Learning control has been around for a long time. In 1995, Nuttin and Van Brussel proposed a learning controller to increase the insertion speed in consecutive peg-into-hole operations; the learning controller could perform the same without increasing the contact force level [
4]. In 1997, Schaal examined the types of learning problems that benefit from demonstration [
5]. He compared the performance of various learning algorithms on an anthropomorphic robotic arm. In 2006, Peters and Schaal demonstrated the efficiency of Reinforcement Learning in teaching a SARCOS Master Arm to hit a baseball [
6]. In 2007, he also performed the Reinforcement Learning approach on the anthropomorphic robotic arm simulation in operational space control [
7]. In 2010, Kober et al. explained the technique of learning mappings from circumstances to meta-parameters by using Reinforcement Learning. He showed two robot movement applications: throwing darts and table tennis hitting [
8]. In 2016, Gu et al. showed that a Deep Reinforcement Learning algorithm based on the off-policy training of Deep Q-Functions could scale to complex 3D manipulation tasks for a robot [
9]. In 2017, Liu et al. proposed an RL learning control for the robotic insertion task [
10]. In 2018, Luo et al. used Guided Policy Search in the peg-in-hole insertion in a deformable hole [
1].
Many RL approaches are available. The Deep Deterministic Policy Gradients (DDPG) is a state-of-the-art algorithm to simultaneously train the Deep Q Network and the Deep Policy Network. DDPG achieves good performance in continuous control problems by integrating the Deterministic Policy Gradient algorithm. From a comparative viewpoint, the difference between the Stochastic- and Deterministic Policy Gradient is that the Stochastic Policy Gradient integrates over both state and action spaces. In contrast, the Deterministic Policy Gradient only integrates over the state space. Consequently, the Deterministic Policy Gradient requires fewer samples than the Stochastic Policy Gradient, especially if the action space has few dimensions [
11]. Survey papers at various stages of development on RL are already available. Kormushev provided a summary describing the RL application in the real world industry [
12], and Wang et al. published a review of recent theoretical development [
13]. There is also the convergence issue with the training algorithm. When Silver et al. first proposed the deterministic policy gradient (DPG) algorithm [
11], they required a linear compatible function as the state-action value function. The DDPG proposed by Lillicrap et al. [
14] uses a deep neural network (DNN) as a function approximator. The nonlinear approximator introduces a risk of trapping in the local optimal. Many literature results have shown that the main issue is the compatibility between the actor and critic networks. To avoid this situation, DDPG introduces the noisy state-action value function. Many research efforts have been devoted to exploring ways to improve convergence [
15,
16,
17,
18,
19,
20,
21,
22]. There are also alternative approaches to DDPG for continuous-time reinforcement learning. Ghavamzadeh and Mahadevan [
23] developed a generalization of the MAXQ for continuous-time semi-Markov decision processes. Tiganj et al. [
24] developed a logarithmically-compressed time scale model for the future to establish a scale-invariant timeline to overcome the discretization problem. Research by Jiao and Oh [
25] proposed using separate threads to execute the “behavior” and the “update policy.” In this research, we adopted the method proposed by [
14] to add noise to the actor policy to ensure value function compatibility.

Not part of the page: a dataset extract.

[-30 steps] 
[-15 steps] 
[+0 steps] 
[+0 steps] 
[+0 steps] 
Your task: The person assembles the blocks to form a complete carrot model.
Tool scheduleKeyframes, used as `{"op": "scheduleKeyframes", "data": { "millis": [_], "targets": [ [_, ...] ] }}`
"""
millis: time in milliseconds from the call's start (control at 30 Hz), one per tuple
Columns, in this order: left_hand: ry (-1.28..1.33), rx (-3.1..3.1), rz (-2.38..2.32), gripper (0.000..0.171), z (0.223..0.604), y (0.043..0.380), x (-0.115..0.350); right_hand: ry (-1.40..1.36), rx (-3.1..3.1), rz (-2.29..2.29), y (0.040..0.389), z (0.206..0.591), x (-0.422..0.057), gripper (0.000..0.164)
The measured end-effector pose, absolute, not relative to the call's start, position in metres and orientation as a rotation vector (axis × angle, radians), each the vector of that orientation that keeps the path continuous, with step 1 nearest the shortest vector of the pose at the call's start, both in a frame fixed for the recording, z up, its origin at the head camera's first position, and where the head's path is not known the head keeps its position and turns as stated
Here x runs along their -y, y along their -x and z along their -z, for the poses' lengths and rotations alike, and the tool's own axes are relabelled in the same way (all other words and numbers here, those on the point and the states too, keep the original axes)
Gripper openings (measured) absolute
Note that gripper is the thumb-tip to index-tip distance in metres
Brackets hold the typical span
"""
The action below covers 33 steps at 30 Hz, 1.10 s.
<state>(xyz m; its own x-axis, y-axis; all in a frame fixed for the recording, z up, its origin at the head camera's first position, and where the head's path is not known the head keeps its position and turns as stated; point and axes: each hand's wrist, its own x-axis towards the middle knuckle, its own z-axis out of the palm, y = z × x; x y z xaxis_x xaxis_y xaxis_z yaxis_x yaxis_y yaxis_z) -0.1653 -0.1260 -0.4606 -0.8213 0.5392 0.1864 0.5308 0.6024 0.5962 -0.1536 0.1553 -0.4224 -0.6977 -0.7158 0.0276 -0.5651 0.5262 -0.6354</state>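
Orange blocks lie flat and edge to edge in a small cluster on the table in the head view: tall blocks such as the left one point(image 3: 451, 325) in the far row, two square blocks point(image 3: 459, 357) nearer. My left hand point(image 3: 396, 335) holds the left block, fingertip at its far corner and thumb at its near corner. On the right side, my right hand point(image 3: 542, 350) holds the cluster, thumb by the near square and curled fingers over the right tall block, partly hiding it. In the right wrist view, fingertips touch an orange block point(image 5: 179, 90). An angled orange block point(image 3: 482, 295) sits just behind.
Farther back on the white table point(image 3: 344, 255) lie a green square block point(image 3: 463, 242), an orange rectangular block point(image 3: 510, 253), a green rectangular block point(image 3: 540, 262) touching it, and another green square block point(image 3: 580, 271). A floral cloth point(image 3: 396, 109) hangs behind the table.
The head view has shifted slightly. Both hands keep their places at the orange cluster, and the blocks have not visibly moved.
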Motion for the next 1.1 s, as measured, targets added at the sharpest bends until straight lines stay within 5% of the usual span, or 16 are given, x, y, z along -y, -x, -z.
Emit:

This study used a HIWIN RA605 robotic arm for the target experiment. We defined the simulation’s target trajectory, reward function, policy, and actor-critic network structures. After many trials, it became clear that the direct application of RL to multi-link articulated robot trajectory control without an underlining model is more complicated than one expects. A recent study directly applied the deep learning controller to emulate the inverse dynamics action [
26]. They handled the nonlinear behavior by applying the learning control on the separate axis with all the other axes fixed. However, they still used model-based supervised learning. In addition, their effort to train all the axes can be too great for practical implementation. Instead, our study based the training on the trajectory without needing a dynamic model. One can therefore train the RL network along a specific path. We describe the proposed network structure and the result of the training.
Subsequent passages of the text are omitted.